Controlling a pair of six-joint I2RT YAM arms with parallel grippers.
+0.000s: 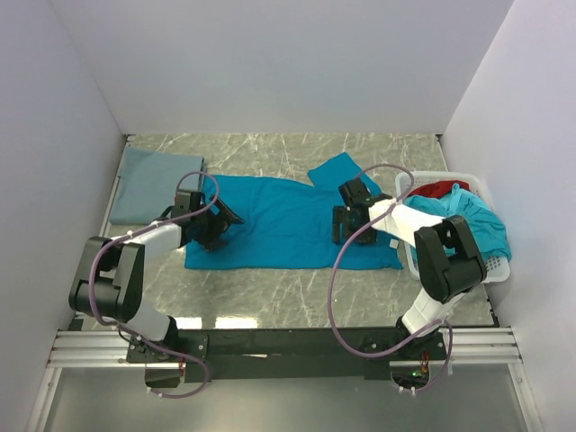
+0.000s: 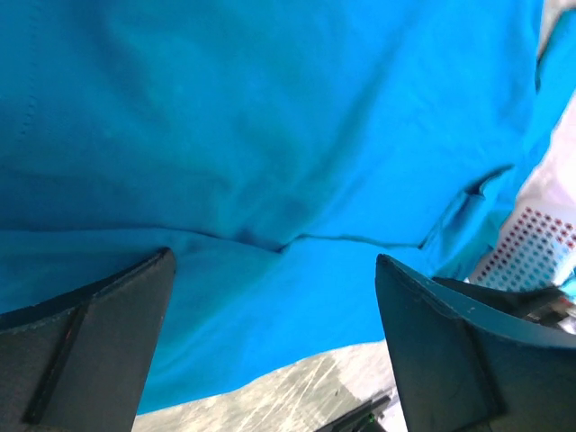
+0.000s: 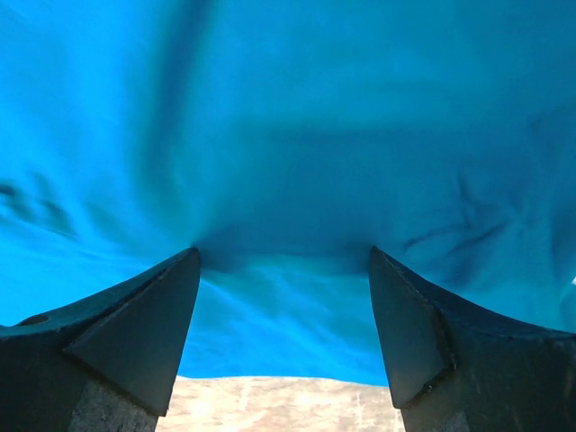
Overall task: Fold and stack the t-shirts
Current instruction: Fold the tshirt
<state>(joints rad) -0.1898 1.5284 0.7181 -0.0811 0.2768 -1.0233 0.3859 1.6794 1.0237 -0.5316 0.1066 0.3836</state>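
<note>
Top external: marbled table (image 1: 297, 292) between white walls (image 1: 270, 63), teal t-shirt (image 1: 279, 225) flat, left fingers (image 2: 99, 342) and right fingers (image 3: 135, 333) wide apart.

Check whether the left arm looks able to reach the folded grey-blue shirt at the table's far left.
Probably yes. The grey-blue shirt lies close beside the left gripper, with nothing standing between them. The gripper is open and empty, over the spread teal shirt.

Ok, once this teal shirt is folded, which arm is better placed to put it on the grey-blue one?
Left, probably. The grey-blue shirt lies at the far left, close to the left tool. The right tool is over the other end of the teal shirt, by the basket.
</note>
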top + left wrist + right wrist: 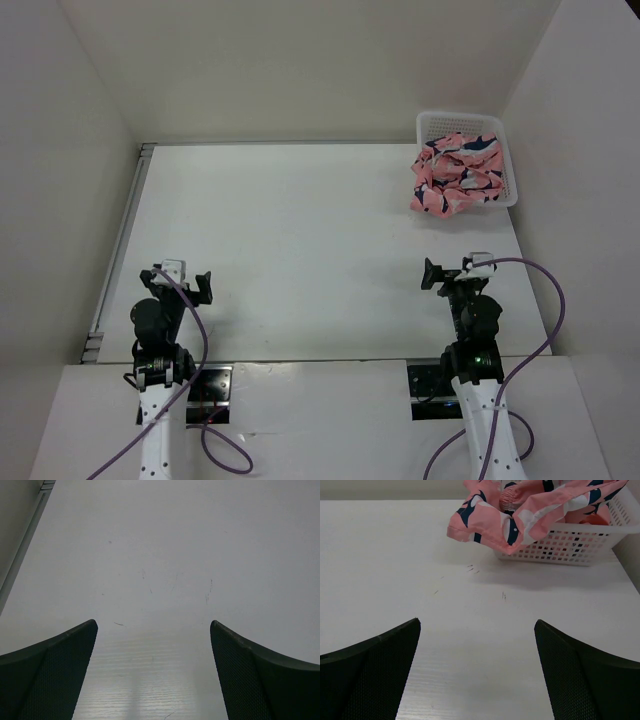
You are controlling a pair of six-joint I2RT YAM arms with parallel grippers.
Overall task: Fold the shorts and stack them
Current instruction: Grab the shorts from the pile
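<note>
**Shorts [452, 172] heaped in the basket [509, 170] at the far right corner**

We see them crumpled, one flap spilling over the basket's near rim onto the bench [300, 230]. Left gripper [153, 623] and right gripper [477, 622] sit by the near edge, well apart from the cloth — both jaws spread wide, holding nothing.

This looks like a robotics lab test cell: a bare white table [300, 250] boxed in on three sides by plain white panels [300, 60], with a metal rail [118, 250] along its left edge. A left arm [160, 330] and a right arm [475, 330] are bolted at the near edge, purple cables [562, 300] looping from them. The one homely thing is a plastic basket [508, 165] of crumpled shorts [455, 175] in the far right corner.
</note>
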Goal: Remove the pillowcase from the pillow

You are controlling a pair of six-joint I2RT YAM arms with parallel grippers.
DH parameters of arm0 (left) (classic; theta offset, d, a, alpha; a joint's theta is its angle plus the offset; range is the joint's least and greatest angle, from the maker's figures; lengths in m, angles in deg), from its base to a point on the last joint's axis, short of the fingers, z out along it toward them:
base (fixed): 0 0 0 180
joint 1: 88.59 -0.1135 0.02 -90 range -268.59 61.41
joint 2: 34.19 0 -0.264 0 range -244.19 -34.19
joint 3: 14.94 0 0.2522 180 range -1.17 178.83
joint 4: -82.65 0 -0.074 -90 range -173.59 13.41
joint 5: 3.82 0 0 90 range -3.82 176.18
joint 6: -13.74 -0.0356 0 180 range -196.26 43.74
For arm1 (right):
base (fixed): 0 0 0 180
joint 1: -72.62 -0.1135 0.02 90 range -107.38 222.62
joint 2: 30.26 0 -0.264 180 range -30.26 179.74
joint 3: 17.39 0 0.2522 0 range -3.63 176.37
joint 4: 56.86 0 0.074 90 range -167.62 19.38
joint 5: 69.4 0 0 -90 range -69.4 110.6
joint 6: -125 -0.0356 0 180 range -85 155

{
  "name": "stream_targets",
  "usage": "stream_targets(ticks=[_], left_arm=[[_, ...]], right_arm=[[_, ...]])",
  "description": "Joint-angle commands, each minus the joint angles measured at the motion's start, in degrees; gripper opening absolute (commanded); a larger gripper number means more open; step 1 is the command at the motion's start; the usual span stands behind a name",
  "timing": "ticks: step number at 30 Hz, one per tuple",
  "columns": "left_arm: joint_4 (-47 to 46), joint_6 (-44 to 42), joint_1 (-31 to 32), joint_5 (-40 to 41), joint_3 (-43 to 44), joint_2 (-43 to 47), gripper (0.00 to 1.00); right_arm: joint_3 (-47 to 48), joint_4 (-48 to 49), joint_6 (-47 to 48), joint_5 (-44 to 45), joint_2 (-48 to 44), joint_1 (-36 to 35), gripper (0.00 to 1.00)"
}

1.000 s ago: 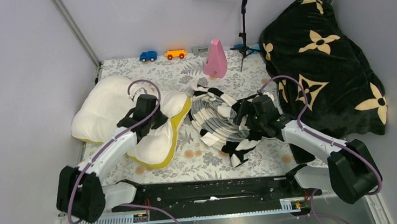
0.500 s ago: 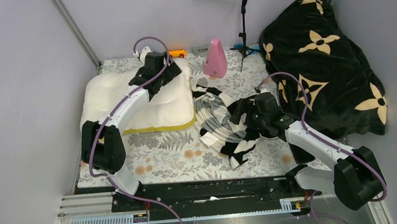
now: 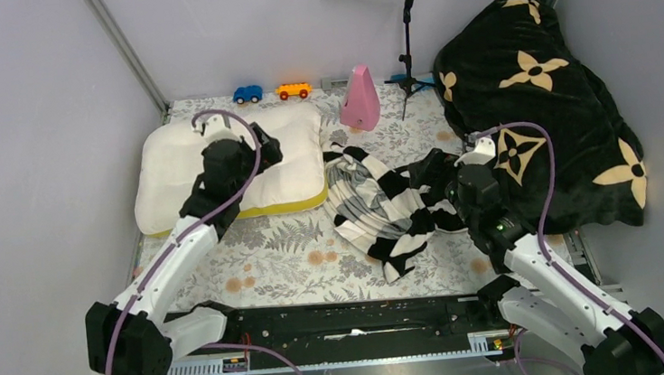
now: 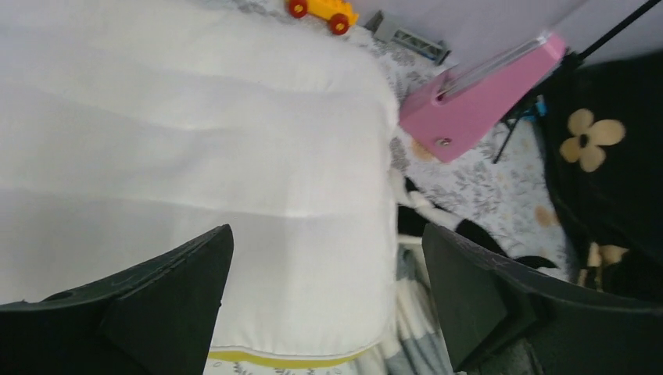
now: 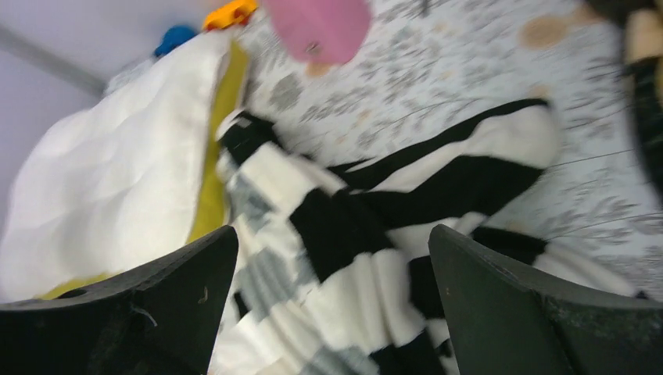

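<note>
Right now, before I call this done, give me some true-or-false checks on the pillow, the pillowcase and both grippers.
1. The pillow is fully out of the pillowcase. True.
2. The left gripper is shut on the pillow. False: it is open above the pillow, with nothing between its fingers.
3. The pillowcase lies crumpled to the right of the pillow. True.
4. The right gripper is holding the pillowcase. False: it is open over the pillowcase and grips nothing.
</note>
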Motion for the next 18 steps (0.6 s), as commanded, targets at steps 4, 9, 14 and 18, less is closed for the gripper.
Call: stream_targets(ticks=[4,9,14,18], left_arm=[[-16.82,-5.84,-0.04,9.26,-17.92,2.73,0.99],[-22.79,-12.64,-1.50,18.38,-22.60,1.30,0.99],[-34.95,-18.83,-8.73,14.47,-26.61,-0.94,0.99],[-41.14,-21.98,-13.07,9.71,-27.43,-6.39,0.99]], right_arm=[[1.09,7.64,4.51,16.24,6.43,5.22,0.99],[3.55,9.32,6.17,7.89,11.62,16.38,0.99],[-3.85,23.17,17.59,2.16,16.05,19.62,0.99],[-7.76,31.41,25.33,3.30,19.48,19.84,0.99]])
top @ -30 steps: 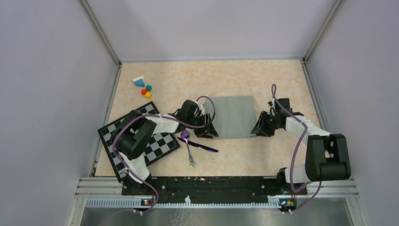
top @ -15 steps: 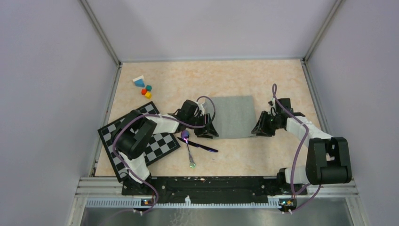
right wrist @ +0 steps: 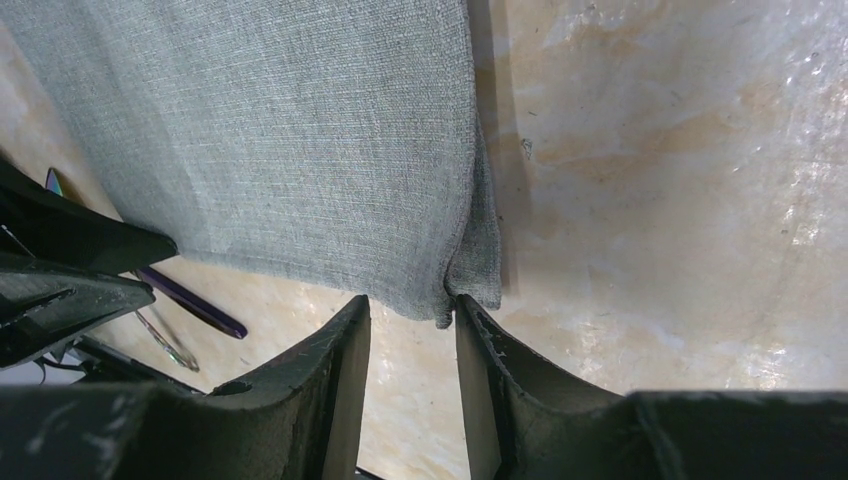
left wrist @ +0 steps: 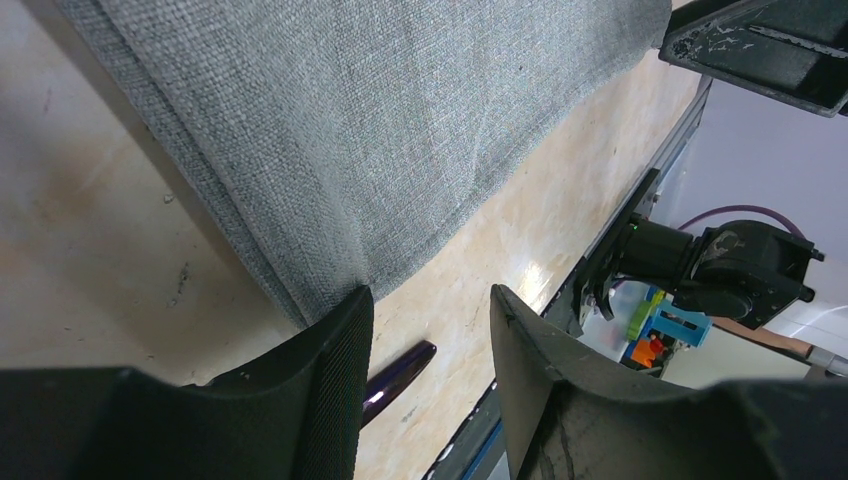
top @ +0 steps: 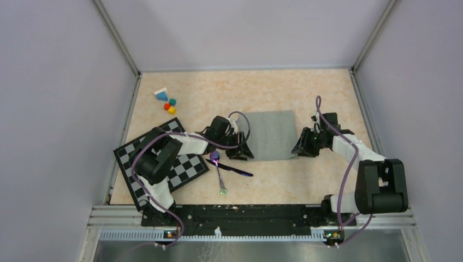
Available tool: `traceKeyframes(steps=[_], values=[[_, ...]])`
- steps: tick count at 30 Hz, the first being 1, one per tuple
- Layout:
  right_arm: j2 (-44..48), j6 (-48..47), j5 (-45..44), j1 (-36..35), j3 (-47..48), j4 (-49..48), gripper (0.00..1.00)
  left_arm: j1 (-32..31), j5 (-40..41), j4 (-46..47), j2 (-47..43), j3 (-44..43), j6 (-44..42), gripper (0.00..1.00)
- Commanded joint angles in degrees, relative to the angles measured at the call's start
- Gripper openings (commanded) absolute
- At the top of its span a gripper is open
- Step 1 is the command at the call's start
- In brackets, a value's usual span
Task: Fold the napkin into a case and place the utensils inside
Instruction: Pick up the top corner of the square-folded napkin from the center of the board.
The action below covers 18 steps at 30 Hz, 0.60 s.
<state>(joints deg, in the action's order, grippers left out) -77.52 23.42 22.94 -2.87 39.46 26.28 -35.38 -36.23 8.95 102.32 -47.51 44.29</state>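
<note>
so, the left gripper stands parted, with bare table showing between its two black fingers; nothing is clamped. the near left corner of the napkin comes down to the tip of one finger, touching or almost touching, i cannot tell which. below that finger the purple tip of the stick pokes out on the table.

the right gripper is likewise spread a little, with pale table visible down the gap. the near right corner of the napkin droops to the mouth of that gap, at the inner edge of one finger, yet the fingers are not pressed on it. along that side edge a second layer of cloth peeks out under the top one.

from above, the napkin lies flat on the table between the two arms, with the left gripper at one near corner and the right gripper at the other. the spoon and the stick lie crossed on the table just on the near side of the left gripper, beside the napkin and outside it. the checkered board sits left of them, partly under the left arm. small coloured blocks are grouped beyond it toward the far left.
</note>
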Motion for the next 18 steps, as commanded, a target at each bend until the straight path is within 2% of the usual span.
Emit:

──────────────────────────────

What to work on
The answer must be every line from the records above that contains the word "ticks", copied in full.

Answer for this exercise
  "usage": "stream_targets(ticks=[_], left_arm=[[_, ...]], right_arm=[[_, ...]])",
  "timing": "ticks: step number at 30 Hz, one per tuple",
Call: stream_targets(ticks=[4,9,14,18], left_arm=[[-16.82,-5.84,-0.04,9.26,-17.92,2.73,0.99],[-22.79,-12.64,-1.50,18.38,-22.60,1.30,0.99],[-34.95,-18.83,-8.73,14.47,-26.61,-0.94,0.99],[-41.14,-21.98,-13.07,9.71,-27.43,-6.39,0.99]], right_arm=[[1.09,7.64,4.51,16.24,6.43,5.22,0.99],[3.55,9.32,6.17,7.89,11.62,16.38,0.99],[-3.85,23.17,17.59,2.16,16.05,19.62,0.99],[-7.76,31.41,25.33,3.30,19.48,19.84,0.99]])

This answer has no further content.